In September 1960, management resigns and in December transfers management to Fuji Electric Manufacturing Corp., which holds a 16% stake in Tohatsu. In February 1964, the board of directors decided to declare bankruptcy. The company appointed by the court external manager at the time of the reorganization. The production of Tohatsu outboard motors provided significant support at this moment. Then, in 1969, there was encouraging news from the United States in the form of a large order from the American company Rupp Corp. 200,000 engines to their snowmobiles. Tohatsu also pays special attention to the development of boat engines. Despite the fierce competition in this industry that influenced all manufacturers, Tohatsu launches new models. Among them, for example, 8-strong B13A, successfully sold for 15 years from 1970 to 1986, as well as B10A2 with a capacity of 6 hp. and B30A 18 hp Tohatsu enters the refrigeration market for trucks, which, together with outboard motors and fire pumps, are still produced today.

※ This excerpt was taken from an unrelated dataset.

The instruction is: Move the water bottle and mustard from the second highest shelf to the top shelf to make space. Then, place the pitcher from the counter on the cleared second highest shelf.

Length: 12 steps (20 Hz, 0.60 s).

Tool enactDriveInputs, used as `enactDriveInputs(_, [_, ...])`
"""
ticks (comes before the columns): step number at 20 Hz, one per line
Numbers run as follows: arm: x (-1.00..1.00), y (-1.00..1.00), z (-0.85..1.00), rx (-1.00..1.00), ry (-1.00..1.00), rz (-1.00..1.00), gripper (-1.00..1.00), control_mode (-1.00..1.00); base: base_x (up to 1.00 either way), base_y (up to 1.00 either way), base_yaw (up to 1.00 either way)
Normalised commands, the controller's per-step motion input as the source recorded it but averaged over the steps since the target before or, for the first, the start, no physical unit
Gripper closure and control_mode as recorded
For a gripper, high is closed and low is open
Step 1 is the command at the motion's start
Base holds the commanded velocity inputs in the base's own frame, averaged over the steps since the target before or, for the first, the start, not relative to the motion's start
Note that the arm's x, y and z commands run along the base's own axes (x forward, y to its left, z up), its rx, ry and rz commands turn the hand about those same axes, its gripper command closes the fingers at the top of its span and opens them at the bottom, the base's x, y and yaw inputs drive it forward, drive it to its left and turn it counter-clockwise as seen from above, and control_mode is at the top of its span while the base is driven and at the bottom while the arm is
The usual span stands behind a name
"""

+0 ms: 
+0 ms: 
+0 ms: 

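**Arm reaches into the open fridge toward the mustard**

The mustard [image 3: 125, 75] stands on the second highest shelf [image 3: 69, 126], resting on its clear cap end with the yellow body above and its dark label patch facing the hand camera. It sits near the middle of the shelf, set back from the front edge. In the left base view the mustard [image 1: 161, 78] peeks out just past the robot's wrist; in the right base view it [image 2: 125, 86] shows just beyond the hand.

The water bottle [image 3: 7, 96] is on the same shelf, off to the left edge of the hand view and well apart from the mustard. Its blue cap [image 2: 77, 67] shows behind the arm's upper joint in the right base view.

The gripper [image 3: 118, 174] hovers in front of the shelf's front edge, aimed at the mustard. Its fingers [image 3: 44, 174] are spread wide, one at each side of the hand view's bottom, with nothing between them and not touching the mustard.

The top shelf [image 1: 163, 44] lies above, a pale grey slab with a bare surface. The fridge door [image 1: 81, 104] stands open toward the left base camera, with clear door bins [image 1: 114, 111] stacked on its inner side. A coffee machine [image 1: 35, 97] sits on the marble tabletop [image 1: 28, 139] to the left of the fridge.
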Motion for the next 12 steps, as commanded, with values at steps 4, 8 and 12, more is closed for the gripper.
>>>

In 1971, the reorganization after bankruptcy ended and in June 1972 Tokyo Hatsudoki was renamed Tohatsu Corporation. Tohatsu continues its expansion in the market of mobile fire pump units and refrigeration units for trucks. By 1974, the number of exported outboard motors exceeded the number sold in the local market. In 1977, the five hundred cubic M35A was released, which outpaced competitors and won the race on the water. In the following two years, updated 9.9 strong, 12 - 18 strong and 25 strong suspension brackets and new 55 - 70 strong were presented. Tohatsu receives impressive state orders for outboard motors and fire pumps. In 1984, the new president of the company took office, Tohatsu, in addition to producing boat engines and fire pumping units, began to engage in leasing operations on land and buildings belonging to it. She is engaged in the construction of shopping centers and office premises, making them available for rent.
In February 1988, Tohatsu Marine Corporation was founded together with the American company Brunswick (Brunswick), which owns Mercury Marine. At the same time, Tohatsu is building a new line for the production of outboard motors, including a suspension of 120 hp. In addition to Brunswick, Tohatsu enters into an agreement with Nissan Motor Corp. OEM production of Nissan outboard motors. Having partnerships with such companies, Tohatsu's boat engine business has grown significantly stronger. Together with Techno Kasei Ind. Corp. To better promote its boat engines, Tohatsu begins to produce boats.
Strong eclogical requirements led the company in 1998 to the production of four-stroke outboard engines and fire pumps, and in 2000 to two-stroke TLDI technology (Two Stroke, Low Pressure, Direct Injection - two-stroke direct injection) patent holder of Orbital Corp. direct injection technology. Tohatsu and Tohatsu Marine Corporation (many models under the brand of Mercury and Mariner) are currently producing boat engines at the Nagano plant. Other main products of the company are fire pump units.